== Provided data ==
"""
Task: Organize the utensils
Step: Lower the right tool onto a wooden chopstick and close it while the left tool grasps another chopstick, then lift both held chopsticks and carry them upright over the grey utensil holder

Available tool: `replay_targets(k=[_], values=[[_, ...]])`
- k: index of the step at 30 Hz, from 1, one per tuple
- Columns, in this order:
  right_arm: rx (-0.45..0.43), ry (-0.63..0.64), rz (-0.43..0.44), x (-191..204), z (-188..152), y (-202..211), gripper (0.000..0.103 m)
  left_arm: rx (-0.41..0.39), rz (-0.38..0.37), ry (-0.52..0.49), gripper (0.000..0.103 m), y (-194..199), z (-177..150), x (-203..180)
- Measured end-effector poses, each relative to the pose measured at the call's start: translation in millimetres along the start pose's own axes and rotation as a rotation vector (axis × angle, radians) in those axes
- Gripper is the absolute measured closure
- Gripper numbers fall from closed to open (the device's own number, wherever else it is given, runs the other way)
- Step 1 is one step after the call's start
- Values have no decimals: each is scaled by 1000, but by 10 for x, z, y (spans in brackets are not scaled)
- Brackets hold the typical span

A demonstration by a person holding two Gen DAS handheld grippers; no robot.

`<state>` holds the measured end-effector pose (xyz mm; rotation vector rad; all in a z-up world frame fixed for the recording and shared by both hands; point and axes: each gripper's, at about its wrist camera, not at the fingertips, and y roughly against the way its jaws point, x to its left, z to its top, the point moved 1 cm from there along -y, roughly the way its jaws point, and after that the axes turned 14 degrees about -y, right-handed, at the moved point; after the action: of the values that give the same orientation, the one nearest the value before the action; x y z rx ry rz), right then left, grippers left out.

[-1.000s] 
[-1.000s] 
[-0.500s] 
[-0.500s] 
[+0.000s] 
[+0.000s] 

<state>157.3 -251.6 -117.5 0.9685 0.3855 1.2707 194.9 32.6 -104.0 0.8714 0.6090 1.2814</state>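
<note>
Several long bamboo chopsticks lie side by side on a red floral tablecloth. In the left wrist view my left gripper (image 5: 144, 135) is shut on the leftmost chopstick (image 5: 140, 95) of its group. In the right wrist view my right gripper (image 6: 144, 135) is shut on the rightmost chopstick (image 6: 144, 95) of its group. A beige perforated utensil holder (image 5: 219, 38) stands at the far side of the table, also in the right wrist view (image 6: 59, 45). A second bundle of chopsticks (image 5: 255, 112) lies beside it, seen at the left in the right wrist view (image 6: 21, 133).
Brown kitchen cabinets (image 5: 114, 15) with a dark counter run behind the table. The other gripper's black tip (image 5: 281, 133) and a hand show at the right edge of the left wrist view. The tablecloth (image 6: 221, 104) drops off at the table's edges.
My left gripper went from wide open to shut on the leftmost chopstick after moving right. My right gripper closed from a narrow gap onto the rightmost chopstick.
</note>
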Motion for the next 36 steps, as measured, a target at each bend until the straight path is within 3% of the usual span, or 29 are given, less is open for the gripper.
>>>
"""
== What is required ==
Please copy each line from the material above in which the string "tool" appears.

== Written response ==
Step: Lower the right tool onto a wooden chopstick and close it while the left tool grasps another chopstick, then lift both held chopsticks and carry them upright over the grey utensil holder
Available tool: `replay_targets(k=[_], values=[[_, ...]])`

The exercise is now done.